After Mark Zuckerberg defended himself before US Congress in April, Facebook came under intense scrutiny and criticism. Since then, they have taken out a huge advertising campaign, mentioning within it the problem of fake news and stating that ‘this is going to change’.
In the last few weeks, reporters have been invited into the Facebook offices to tell them how exactly they intend to do this.
In the presentation, they stated that just being false does not violate the company standards. Therefore, unless a post has violated one of their rules, such as harassment, then it would not be taken down.
They did however explain that while they will not remove these posts completely, distribution for pages that repeatedly put out inaccurate information will be cut.
This means that the content would still be allowed to exist but it would be demoted on the timeline to be made less visible to their followers.
This has prompted further criticism, with some questioning why they would allow pages like Alex Jones’ InfoWars to exist and not just remove them entirely.
Facebook is a company. As a company, and not a democracy bound by values of freedom of speech and equal treatment, they have every right to police the content on their site based on their own rules and values.
If, for example, they did want to say that posts saying the earth is flat would be removed from their platform, then they could absolutely do that.
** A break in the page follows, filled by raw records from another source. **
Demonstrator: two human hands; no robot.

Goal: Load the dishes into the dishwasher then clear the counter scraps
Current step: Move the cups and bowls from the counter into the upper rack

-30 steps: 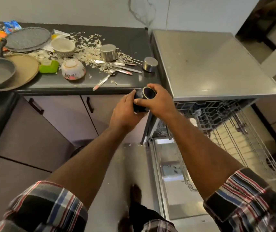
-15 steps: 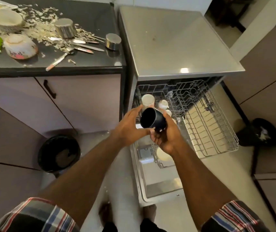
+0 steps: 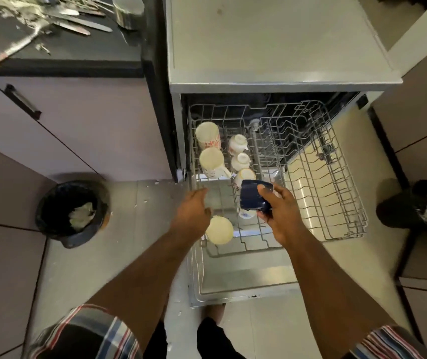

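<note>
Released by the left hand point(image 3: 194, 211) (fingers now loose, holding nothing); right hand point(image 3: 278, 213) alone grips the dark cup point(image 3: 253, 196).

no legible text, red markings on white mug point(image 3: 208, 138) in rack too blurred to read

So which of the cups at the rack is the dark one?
The dark blue cup gripped upside down in the right hand above the upper rack; every cup already sitting in the rack is white or cream.
</note>
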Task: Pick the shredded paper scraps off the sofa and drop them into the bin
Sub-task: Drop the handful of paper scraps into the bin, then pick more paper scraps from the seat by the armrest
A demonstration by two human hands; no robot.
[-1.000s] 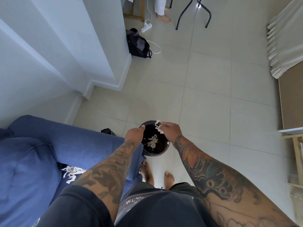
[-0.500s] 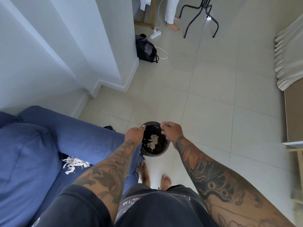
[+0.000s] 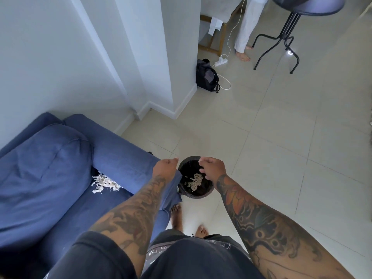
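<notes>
A person in dark shorts is standing barefoot on the tiled floor [image 3: 281,150], both tattooed forearms reaching forward over a small black bin [image 3: 207,193]. The left hand [image 3: 165,168] is hovering just left of the bin's rim, above the sofa arm, with its fingers curled into a loose fist; nothing is showing inside it. The right hand [image 3: 213,169] is hanging directly over the bin's opening, fingers bent downward and a little apart, and nothing is visible between them. Inside the bin, against its black liner, a clump of shredded paper [image 3: 194,181] is lying.

To the left, the blue sofa [image 3: 50,178] is taking up the lower corner, and a pile of white paper scraps [image 3: 104,184] is resting on its seat where the back cushion meets the armrest, well apart from the bin.

Farther off, a dark backpack [image 3: 206,76] is leaning against the white wall corner, with a white power strip [image 3: 221,61] and cord beside it. Beyond that, another person's bare feet and white trousers are showing next to a black-legged stool [image 3: 285,35].
</notes>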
However, recent events have demonstrated that Facebook’s content does have the potential to have a significant impact on a democracy.
This is not surprising as with 2.23 billion monthly users, they govern a huge proportion of the World’s communication and media consumption.
The consequences of this then is that when it comes to political subjects, there is always going to be controversy over any decision to police the content Facebook chooses to display.
As an example, while global warming is widely accepted as a scientific fact, there are people who would deny it’s existence and see this as ‘fake news’.
So which one is right and should Facebook have the right to remove one over the other?
Zuckerberg seems to recognise this problem with the decision not to remove content entirely, while also agreeing they do a responsibility as a global communication platform.
In a quote he states: “The top 100 things going viral, we do have a responsibility to make sure these things are not false”.
So the question now is, should new standards be defined for platforms such as Facebook? Is it now more than just a company?
At the present time it appears that one man, Mark Zuckerberg, holds tremendous power.
Something that even he seems uncomfortable with, seemingly trying to pass the buck along saying, “we should be trying to figure out how to empower and build institutions around us that can figure out what to do about truth on the internet”.
This presents a remarkable challenge, who should be responsible for this and what will the future of social media look like?